▶ PROBLEM: All lines of the material below that include the string "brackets" are to be copied.

※

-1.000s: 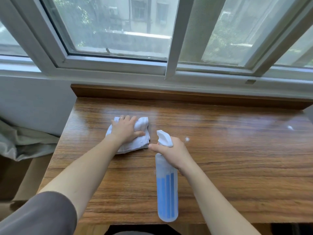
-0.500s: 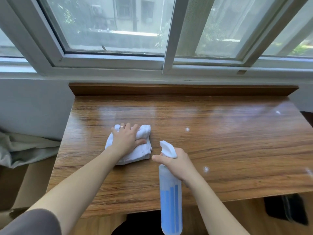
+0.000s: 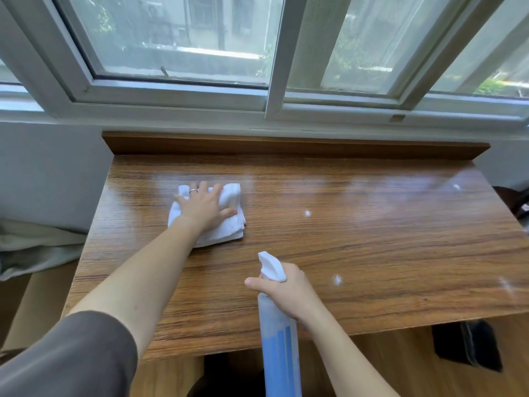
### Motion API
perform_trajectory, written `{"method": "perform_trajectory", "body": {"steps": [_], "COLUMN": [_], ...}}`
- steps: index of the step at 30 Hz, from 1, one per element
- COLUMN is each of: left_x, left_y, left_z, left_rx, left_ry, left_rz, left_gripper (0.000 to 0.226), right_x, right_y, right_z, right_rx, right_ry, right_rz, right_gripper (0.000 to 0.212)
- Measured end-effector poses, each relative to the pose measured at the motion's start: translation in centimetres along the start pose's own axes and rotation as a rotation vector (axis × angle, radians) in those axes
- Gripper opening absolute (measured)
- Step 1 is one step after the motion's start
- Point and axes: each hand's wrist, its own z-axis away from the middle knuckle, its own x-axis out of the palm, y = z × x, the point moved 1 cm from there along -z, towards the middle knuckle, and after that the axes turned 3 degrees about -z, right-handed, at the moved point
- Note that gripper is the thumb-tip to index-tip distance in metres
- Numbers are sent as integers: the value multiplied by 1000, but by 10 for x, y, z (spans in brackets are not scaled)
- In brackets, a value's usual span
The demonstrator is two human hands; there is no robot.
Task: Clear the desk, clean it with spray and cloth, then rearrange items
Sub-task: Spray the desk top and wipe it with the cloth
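A wooden desk [image 3: 372, 247] stands under a window, its top shiny and wet in places. A folded white cloth [image 3: 229, 224] lies on the desk's left half. My left hand [image 3: 204, 207] presses flat on it, fingers spread. My right hand [image 3: 286, 290] grips the neck of a spray bottle [image 3: 279, 348] with blue liquid. The bottle is held over the desk's near edge, its white nozzle pointing away and up. Small white foam spots [image 3: 337, 279] dot the right half of the desk.
A raised wooden lip [image 3: 286, 144] runs along the desk's back under the window frame [image 3: 274, 104]. Grey fabric [image 3: 34, 247] lies to the left of the desk. A dark object [image 3: 469, 348] sits on the floor at the lower right.
The view has pulled back, showing more of the desk. My left hand has pushed the cloth slightly away from me. My right hand with the bottle has drawn back toward the near edge.
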Motion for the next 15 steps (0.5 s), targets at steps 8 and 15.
{"method": "perform_trajectory", "body": {"steps": [8, 15], "left_x": [0, 1], "left_y": [3, 3], "left_z": [19, 24], "left_rx": [-34, -42], "left_ry": [-51, -50], "left_rz": [12, 33], "left_gripper": [86, 84], "right_x": [7, 9], "right_y": [7, 12], "right_z": [-3, -1], "right_rx": [-12, 23], "right_ry": [-49, -77], "right_rz": [67, 56], "right_gripper": [42, 47]}}
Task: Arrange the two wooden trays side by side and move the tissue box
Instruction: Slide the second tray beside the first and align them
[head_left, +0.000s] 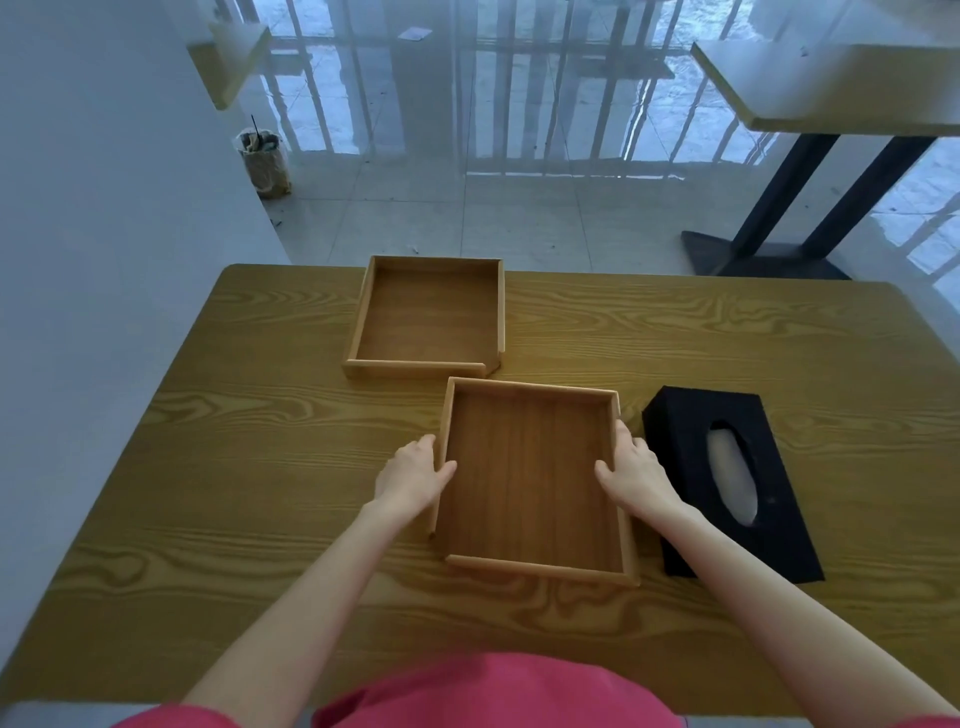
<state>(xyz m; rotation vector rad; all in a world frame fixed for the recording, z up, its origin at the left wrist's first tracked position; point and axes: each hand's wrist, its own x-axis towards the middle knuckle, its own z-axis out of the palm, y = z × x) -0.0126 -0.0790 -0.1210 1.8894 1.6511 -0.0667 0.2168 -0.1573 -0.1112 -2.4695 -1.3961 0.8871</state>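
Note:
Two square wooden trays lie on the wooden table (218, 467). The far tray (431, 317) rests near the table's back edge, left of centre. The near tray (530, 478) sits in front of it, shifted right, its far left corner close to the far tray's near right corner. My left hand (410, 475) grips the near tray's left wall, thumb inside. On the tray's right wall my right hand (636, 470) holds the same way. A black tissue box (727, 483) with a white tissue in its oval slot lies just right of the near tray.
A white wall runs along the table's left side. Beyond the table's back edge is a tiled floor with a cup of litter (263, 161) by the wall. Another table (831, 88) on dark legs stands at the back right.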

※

▶ TASK SOLUTION:
- Numbers are sent as integers: the value multiplied by 1000, but by 10 for x, y, z (spans in brackets are not scaled)
- In brackets, a value's usual span

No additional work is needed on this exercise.